The other thing that Armi felt he needs to come to terms is something every entrepreneur is familiar with: "I am told I am a workaholic."

It is an area he desperately wants to improve in. "To find (a) work-life balance, between family and profession is something that requires extra effort on my part. Because I believe that spending quality time with family will both revitalize and allow myself to be emotionally recharged," he shared. "Business is a tough arena, so having your family as a support system really does help."

 

Focusing on the future

Like many other businesses, OFO Tech has been impacted by the Covid-19 pandemic, although fortunately it has not been that badly hit. "Our services do register as essential such as inspection and asset management services for critical assets such as highways as bridges, enabling us to operate as usual," he said, but with new SOPs and guidelines. "Like everyone, we are still getting used to this new normal."

"Regardless of the economic situation, OFO Tech will be focusing more on technology development in 2020," he continued. "When border restrictions are loosened, we will continue our foreign expansion, to aggressively penetrate newer markets abroad."

OFO Tech can already boast branches around the world, each of them established for particular reasons. “We understood early on, that the market was bigger outside, and that our technology has relevance across continents,” he said.

“Indonesia represents our first market abroad, an obvious choice given its proximity and the similar culture we share. Bangladesh on the other hand, is our first attempt at South Asia, where the market has big potential.”

Armi has ambitions for Europe as well. “We chose Romania because we have good contacts with the tech scene there. Our Romanian partners specialize in factory work automation, building robots of the future.” The partnership is a win-win situation. “For the time being, they act as our official representative in east/central Europe. Likewise, we represent them and their product for the Southeast Asian market.”

Meanwhile changes are afoot at OFO Tech. “As we speak, we are morphing away from drone platforms and merging into other platforms,” said Armi. “The platform itself represents only one component of a wider spectrum of high-impact Unmanned Aerial Systems (UAS) technology.”

Armi sees the bigger picture as a platform that integrates other IR 4.0 technologies such as AI and data analytics. "(This is) to ensure that we always stay several steps ahead of our competitors."

Another thing Armi pointed out is that a key piece of his business is not the drone itself, but rather what the drone does. "In truth, we’re becoming more like drone data companies, rather than drone companies," he has been reported saying.

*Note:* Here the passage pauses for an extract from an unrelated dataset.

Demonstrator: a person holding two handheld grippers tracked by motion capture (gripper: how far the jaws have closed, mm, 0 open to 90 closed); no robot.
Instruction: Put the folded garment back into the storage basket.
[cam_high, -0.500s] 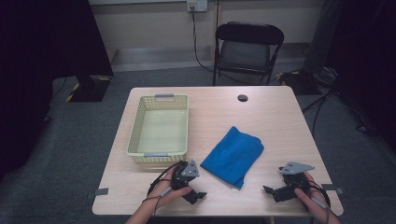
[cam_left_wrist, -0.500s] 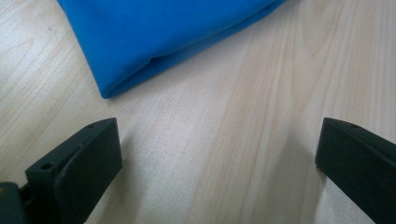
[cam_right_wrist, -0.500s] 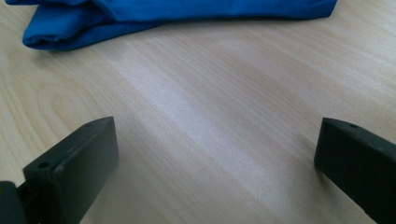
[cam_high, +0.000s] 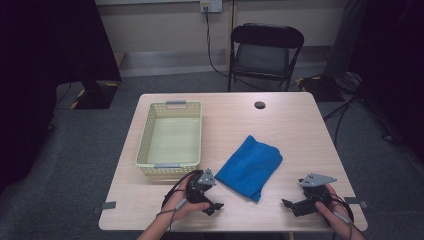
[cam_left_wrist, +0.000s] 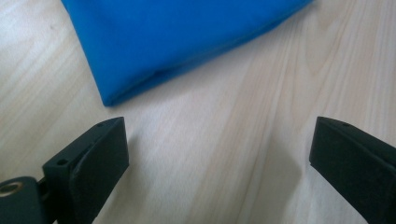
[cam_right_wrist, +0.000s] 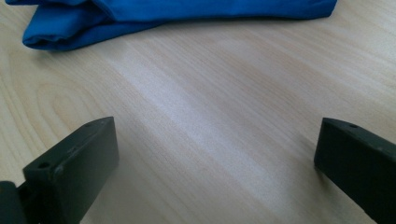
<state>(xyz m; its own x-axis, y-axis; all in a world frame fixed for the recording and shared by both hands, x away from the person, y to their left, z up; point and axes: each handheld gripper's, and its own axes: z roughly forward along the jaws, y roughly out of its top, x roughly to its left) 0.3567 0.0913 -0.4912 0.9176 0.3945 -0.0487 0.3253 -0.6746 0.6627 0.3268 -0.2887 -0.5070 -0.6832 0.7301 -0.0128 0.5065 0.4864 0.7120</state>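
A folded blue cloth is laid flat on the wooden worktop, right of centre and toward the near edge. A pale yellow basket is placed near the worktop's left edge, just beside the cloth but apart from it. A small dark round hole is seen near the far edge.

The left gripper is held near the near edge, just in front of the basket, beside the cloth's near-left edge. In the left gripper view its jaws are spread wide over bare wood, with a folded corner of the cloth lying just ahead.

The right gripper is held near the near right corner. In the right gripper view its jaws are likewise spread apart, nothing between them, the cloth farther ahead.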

"We always knew that data was the key value for all sectors involved and that drones helped with the data acquisition process."

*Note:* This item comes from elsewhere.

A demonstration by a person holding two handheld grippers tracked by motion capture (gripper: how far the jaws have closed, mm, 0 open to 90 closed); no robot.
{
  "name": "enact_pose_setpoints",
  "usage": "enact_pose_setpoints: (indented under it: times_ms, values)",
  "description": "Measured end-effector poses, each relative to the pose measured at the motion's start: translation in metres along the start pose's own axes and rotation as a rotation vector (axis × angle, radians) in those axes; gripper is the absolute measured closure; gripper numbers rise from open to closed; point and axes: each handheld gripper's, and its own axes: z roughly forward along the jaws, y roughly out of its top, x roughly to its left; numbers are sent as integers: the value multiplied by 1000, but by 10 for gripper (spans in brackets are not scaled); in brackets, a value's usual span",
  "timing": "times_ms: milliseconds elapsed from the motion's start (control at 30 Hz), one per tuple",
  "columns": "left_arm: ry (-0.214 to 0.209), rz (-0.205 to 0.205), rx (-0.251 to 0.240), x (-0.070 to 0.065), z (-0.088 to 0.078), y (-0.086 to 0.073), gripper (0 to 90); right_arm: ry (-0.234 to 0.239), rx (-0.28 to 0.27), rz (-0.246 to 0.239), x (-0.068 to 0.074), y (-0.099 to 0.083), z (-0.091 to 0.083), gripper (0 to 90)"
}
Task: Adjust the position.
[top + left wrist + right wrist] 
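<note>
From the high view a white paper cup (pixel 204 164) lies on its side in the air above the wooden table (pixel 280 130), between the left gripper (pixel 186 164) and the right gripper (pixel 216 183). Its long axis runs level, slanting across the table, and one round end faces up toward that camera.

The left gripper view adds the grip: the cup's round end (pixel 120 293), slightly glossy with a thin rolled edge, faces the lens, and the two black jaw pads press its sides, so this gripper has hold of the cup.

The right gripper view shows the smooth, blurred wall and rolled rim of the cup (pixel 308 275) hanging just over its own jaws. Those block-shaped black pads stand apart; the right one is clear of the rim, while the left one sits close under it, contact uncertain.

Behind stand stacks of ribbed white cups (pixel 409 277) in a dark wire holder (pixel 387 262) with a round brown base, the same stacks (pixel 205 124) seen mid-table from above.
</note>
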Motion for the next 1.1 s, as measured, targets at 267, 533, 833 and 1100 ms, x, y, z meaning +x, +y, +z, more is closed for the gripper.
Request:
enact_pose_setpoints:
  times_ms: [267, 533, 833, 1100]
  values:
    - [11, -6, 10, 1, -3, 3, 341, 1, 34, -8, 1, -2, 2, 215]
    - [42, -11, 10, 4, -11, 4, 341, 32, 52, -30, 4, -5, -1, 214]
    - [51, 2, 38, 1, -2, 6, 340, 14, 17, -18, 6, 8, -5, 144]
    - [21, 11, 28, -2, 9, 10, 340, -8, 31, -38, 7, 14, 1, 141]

As of now, they are not aggressively pursuing any funding. "We do not necessarily put a timeline to raise funding. At the end of day, our approach is more of a marathon instead of a sprint. We are still evolving and guided by our passion."

One thing he is sure of: "We are confident the drone industry is very much relevant to the future and will always have strong demand. We see a bright future ahead."